In fact, the only ones who are excited about this half-baked idea are affluent people who don’t need to punch a clock and have the luxury of working from home. Before we go dipping into the working man’s pocket (again) to fix the transit authority, how about we conduct a thorough audit to ensure our money is being spent properly first.
Patrick Lindie
New York

In praise of the lowly worm
“Wormageddon” (May 25th) noted that Charles Darwin’s book on worms, “The Formation of Vegetable Mould”, did not enjoy the same success as his “On the Origin of Species”. Darwin’s interest in worms was sparked by reading Gilbert White’s “The Natural History and Antiquities of Selborne”. In that study White records, in minute detail, the flora and fauna of the village of Selborne in Hampshire and makes a life-affirming statement about the lowly earthworm, “though in appearance a small and despicable link in the chain of nature, yet, if lost, would make a lamentable chasm”.
Unlike Darwin’s study of worms, White’s “Natural History” is one of the most published books in the English language, with some 300 editions since its first publication in 1789.
Gerald Smith
Wellington, New Zealand

The equality enforcer
Dystopian cultural extremes (“Dummy business”, May 25th) were a constant subject of Kurt Vonnegut’s novels.
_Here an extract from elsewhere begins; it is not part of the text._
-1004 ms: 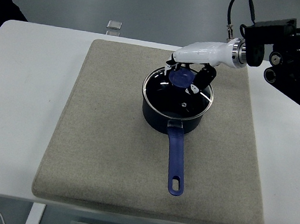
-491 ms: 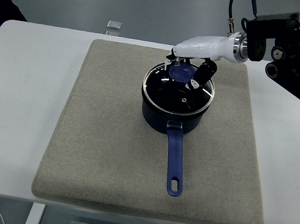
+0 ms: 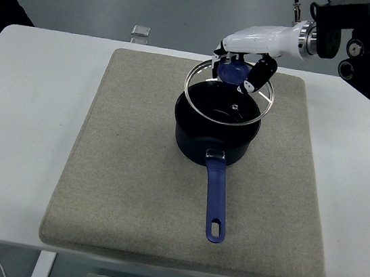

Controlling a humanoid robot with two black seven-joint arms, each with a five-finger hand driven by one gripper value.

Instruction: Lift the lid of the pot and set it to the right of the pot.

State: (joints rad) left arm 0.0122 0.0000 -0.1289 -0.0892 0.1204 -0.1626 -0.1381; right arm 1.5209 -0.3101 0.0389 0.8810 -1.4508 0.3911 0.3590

In his short story, “Harrison Bergeron”, Vonnegut created the Handicapper General, who is charged with enforcing equality laws, such as having athletic people wear weights and attractive people don masks. Your review of Lionel Shriver’s “Mania” speaks of a cancel culture where calling someone “stupid” is banned. There was no need for that in Vonnegut’s story, as clever people had to wear radios blasting loud noises to dumb them down.
Richard Rosenbaum
Boston

Woolly thinking
Bartleby dismissed sheep as passive “followers” (May 18th). In truth, sheep are highly attuned to the needs of the flock, move around together according to weather and time, and become audibly distressed when one of them is lost or in trouble. I lived for many years next to a field of sheep. Human societies would be greatly improved if they learned to respect, and even imitate, the animal’s communitarianism.
Sylvia Rose
Totnes, Devon
Bartleby’s discourse on the overlooked benefits of followership called to mind Dilbert’s unforgettable quip: “Change is good. You go first.”